WHAT IS EXPECTED: Pull every line with the word "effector" out of the entries below.

MATERIAL FOR THIS EXERCISE:

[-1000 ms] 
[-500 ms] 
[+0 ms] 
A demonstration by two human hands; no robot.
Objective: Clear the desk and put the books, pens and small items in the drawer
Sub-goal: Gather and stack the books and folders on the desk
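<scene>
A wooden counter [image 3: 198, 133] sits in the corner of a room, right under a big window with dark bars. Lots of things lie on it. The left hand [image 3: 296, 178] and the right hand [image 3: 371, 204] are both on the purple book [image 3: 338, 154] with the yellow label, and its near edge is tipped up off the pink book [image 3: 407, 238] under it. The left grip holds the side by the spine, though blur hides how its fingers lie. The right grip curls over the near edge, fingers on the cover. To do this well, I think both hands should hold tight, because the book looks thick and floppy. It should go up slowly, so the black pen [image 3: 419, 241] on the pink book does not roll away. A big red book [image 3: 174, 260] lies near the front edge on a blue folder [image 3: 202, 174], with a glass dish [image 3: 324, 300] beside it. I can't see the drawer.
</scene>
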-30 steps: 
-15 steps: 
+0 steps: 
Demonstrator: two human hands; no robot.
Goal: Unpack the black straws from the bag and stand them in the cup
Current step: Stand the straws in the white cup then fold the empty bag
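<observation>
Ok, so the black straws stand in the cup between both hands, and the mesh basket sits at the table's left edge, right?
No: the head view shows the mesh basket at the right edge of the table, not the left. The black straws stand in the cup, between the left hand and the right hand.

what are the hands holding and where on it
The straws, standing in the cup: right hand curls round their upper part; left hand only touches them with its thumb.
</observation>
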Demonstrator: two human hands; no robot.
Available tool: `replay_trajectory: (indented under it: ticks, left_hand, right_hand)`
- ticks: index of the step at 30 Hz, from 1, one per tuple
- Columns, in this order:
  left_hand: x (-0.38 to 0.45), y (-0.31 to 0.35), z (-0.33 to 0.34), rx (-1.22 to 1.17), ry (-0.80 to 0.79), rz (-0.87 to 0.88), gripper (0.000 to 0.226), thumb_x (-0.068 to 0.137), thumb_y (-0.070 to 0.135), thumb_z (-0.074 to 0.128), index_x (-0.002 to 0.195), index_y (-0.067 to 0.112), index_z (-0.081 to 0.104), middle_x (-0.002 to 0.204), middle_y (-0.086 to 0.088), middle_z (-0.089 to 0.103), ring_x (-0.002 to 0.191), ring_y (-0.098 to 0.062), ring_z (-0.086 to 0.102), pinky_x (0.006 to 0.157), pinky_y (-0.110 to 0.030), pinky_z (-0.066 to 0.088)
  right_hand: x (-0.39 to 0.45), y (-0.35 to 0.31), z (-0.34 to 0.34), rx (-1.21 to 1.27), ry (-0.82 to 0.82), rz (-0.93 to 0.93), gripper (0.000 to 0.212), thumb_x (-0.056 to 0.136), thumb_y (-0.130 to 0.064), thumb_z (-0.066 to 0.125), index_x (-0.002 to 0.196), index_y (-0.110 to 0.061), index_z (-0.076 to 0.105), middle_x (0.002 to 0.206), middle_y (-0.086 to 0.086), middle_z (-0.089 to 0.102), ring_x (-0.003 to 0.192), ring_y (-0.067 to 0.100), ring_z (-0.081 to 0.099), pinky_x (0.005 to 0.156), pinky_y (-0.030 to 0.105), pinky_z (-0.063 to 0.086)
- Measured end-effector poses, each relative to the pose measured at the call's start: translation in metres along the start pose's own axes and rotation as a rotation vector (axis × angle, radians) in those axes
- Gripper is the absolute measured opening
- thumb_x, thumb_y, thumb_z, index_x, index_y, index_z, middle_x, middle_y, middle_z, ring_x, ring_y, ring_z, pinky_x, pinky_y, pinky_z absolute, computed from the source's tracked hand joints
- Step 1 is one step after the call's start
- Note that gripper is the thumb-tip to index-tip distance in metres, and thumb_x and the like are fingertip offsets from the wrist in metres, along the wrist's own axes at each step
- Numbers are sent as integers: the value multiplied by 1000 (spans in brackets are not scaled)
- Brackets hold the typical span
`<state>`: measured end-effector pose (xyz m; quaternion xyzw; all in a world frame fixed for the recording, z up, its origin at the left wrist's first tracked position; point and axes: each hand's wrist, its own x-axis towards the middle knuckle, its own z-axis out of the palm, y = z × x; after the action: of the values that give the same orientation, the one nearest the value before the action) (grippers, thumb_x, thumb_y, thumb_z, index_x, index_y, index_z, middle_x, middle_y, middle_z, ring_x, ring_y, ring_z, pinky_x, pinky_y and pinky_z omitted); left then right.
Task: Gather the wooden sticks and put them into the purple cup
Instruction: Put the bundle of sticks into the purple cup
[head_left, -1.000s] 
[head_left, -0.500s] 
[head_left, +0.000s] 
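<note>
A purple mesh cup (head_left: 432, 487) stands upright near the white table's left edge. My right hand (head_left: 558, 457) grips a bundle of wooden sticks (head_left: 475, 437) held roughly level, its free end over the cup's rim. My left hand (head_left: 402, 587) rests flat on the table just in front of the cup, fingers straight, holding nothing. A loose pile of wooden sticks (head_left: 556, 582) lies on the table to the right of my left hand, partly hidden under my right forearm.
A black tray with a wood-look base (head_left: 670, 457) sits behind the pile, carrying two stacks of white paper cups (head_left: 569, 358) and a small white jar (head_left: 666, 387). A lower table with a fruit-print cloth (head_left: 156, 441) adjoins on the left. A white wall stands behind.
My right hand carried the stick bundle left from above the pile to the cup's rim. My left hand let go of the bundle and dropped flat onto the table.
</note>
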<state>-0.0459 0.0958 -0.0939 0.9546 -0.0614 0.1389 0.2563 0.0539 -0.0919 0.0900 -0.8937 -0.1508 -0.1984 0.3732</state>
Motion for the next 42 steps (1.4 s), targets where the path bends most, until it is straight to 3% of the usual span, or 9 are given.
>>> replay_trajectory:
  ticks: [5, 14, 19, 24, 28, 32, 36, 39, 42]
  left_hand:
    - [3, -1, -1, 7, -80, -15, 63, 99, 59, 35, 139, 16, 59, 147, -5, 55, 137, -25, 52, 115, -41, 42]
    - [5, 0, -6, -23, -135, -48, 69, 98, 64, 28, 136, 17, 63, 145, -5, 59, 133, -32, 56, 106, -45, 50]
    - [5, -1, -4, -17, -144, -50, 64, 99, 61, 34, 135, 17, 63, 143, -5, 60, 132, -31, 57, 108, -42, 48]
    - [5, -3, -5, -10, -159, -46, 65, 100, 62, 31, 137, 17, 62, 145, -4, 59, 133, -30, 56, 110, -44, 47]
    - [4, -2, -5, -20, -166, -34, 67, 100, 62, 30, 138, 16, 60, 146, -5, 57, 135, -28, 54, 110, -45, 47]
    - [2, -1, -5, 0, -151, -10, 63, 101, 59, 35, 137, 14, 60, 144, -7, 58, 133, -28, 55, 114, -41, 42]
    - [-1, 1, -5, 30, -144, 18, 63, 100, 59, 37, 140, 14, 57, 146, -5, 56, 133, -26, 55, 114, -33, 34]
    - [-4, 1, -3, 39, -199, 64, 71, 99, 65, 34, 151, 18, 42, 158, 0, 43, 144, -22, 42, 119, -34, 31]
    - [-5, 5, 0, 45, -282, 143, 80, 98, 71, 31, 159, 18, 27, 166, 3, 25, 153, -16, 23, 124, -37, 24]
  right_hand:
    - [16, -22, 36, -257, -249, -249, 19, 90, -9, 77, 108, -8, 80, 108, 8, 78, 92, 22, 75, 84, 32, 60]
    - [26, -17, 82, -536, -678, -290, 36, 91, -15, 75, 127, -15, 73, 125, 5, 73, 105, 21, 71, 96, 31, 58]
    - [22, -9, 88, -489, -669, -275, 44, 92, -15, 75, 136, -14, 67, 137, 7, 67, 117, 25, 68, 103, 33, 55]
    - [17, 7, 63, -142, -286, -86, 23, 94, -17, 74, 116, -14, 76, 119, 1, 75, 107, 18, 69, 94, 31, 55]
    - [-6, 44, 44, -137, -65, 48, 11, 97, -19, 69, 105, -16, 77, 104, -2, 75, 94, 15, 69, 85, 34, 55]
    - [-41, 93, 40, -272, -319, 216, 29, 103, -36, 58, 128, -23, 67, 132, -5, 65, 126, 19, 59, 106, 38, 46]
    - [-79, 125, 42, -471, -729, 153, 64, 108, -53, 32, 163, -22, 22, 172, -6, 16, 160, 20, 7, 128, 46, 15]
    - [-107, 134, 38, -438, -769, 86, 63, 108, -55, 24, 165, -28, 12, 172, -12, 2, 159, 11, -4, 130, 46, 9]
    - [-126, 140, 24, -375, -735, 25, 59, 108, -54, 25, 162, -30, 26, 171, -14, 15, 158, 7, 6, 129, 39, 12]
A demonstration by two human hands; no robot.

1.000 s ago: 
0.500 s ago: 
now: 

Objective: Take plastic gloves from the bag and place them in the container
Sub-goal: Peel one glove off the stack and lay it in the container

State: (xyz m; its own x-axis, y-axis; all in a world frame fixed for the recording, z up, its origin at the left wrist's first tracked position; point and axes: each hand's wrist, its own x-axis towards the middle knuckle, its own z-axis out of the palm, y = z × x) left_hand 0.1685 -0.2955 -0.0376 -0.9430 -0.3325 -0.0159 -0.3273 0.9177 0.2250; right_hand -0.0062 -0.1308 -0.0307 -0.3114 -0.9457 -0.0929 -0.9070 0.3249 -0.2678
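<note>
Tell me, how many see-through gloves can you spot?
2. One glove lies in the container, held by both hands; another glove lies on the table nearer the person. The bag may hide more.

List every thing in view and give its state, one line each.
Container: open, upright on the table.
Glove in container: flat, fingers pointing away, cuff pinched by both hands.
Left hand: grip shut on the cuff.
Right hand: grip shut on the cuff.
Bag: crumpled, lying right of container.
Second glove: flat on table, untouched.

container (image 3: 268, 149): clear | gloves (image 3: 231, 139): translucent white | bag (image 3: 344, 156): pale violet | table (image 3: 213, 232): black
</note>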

ANSWER BELOW:
- Measured end-effector poses, each relative to the pose measured at the call's start: translation in metres along the start pose's own axes and rotation as a rotation vector (axis × angle, radians) in those axes
`<state>`: measured end-effector pose (xyz m; quaternion xyzw; all in a world frame fixed for the recording, z up, its origin at the left wrist's first tracked position; point and axes: each hand's wrist, its own x-axis towards the middle knuckle, its own z-axis out of the palm, y = z × x; after the action: of the values that give the same orientation, the one nearest the value before the action) (grippers, thumb_x, thumb_y, thumb_z, index_x, index_y, index_z, middle_x, middle_y, middle_z, ring_x, ring_y, ring_z, pinky_x, pinky_y and pinky_z omitted); left then right.

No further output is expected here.